I'm glad I have a diagnosis now, but in the end, it isn't going to change things all that much. I'll still have to deal with my health problems, and the truth is I'm pretty good at dealing with them. And sometimes I'm not. Just like anyone. So, tonight, I've had my say. I'm not sure what my point was, but I got some stuff off my chest. I'm sure there will be some sort of fallout from this, but fuck it. And yeah, I cursed. It's a rarity on this blog, isn't it?

Image note: One option is to turn being ill into performance art, a la (R.I.P) Bob Flanagan. But, his pain journals reveal that he suffered more than his public persona let on.

And lastly, just to be clear, I am not suffering. I am "just" allowing myself to be honest, which in this arena, I think I have been holding back from doing fully. And still, I am holding back some. . .


jmcleod76 said...

Obviously I can't know how you feel, and have no right to state, or imply, how you should or shouldn't feel. Nor do I have more than a few snapshots of what you've been through. Still, I think having a diagnosis is a good thing if it means that medical professionals will be more helpful. At least, I hope they will. I'm sorry to say I don't have the best opinion of medical professionals in general, though people do sometimes surprise me, including, I suppose, medical professionals.

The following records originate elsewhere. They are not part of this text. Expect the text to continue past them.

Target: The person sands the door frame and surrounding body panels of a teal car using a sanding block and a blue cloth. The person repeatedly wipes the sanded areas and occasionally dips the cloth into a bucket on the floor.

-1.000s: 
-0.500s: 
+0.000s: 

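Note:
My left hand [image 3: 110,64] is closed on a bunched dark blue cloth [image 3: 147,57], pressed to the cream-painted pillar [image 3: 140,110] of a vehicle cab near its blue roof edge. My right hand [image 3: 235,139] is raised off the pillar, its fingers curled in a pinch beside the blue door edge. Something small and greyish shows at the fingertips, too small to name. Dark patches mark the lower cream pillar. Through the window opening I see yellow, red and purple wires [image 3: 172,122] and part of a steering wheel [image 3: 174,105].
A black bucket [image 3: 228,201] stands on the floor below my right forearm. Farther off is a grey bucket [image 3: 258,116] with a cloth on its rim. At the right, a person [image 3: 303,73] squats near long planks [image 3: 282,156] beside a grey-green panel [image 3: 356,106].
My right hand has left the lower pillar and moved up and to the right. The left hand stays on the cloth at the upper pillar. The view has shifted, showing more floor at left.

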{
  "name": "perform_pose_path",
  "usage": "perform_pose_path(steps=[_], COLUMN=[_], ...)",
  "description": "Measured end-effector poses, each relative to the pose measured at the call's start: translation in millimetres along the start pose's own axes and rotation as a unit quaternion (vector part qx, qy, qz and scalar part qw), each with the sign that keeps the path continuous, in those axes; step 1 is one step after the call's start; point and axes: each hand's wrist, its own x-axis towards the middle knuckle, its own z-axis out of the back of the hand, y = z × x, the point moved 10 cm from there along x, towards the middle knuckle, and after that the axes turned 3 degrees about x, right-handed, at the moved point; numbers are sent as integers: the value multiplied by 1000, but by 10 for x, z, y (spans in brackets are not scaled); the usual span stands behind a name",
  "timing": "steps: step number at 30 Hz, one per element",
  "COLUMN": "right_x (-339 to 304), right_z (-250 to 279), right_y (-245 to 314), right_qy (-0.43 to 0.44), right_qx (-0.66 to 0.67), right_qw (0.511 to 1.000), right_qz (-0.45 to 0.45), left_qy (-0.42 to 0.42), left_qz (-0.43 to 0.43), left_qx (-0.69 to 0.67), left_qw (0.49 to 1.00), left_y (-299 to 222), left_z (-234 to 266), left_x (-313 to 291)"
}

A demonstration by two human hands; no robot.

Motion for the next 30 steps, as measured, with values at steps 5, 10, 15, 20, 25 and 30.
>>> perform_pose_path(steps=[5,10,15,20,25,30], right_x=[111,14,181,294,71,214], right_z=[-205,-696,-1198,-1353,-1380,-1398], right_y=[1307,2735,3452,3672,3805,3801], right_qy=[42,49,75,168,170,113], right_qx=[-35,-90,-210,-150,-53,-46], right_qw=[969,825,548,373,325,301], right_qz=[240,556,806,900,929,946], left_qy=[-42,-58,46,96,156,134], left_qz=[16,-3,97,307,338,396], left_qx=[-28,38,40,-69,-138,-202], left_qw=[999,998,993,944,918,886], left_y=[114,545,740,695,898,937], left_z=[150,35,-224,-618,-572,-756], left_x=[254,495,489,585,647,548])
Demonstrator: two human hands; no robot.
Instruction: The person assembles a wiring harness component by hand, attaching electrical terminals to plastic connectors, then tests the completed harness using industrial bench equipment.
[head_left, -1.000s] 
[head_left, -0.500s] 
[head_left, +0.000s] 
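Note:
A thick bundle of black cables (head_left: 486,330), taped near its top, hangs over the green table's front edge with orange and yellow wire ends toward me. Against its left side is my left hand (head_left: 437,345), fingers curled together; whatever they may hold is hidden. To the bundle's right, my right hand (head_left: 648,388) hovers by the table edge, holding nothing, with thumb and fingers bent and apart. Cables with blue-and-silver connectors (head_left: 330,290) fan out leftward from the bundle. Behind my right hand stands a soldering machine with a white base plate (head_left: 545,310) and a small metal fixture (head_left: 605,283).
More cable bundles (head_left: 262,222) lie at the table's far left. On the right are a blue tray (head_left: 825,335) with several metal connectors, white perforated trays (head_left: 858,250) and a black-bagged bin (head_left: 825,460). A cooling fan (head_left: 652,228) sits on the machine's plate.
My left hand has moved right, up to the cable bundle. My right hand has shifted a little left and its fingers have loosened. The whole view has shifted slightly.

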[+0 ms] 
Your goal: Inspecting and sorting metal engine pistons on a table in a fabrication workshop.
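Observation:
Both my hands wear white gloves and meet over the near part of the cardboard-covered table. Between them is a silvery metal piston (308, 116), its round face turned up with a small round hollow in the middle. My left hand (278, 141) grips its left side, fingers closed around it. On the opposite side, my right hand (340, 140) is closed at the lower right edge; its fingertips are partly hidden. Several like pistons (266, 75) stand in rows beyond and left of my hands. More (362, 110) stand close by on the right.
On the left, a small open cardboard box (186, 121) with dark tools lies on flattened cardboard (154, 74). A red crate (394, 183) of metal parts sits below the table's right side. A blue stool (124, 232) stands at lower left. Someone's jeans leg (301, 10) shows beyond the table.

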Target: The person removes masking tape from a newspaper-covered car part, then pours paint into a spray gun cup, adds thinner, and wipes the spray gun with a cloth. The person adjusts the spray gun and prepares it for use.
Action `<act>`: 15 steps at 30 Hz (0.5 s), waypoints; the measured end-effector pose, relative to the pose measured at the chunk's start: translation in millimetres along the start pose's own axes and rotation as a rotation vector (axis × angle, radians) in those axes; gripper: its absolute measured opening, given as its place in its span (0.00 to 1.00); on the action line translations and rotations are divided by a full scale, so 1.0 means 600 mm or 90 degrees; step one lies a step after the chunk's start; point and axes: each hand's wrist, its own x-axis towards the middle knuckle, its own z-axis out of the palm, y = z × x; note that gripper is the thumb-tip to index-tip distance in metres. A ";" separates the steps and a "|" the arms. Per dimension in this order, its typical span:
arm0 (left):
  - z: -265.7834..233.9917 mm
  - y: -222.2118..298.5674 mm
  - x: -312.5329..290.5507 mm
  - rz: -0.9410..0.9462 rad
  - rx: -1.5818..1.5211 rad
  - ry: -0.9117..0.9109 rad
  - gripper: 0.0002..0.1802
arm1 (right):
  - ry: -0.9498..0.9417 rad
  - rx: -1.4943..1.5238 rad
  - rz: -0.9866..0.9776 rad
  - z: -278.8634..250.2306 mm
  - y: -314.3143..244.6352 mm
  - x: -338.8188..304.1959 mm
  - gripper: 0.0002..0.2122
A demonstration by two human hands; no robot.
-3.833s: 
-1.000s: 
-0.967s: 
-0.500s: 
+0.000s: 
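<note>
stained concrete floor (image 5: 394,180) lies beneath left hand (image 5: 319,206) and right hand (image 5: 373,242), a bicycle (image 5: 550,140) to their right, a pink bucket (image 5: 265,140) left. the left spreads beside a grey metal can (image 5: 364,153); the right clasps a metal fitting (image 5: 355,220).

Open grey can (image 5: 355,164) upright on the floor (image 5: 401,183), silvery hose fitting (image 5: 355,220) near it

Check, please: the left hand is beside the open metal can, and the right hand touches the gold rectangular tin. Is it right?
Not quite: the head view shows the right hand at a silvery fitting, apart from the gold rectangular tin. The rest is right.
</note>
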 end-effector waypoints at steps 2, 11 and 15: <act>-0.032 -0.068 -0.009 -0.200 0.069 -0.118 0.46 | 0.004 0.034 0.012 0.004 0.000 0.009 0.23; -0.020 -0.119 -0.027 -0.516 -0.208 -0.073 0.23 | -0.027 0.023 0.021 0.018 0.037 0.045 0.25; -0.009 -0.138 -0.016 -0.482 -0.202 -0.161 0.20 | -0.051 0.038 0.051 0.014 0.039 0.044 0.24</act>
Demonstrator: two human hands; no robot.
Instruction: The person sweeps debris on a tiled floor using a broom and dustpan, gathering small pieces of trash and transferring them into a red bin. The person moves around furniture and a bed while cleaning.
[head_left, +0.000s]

At the very least, perhaps help with pain management will be more forthcoming in the future?

I watched Sick last time you mentioned Bob Flanagan on this blog, about a year ago, I think. Fascinating stuff.

Much love.

BitterGrace said...

I think Jaime is right--the good thing about having a diagnosis is that you won't have to jump the hurdle of doubt every time you need medical help.

Good health allows people to be smug, it's true. Whatever the fallout, I think it's a good thing for you to be open and remind us of that.

Anonymous said...

Me, too, Julie. All of it. From the diagnosis of PsA finally after decades of being told nothing was wrong with me to the determination to speak my mind about being "sick." Thank you for speaking my mind publicly.

Julie H. Rose said...

I agree, folks. I'm very glad for the diagnosis. I thought I wrote that in the post. Maybe my sudden expression of downright pissiness overwhelmed that sentiment. And, welcome, "anonymous."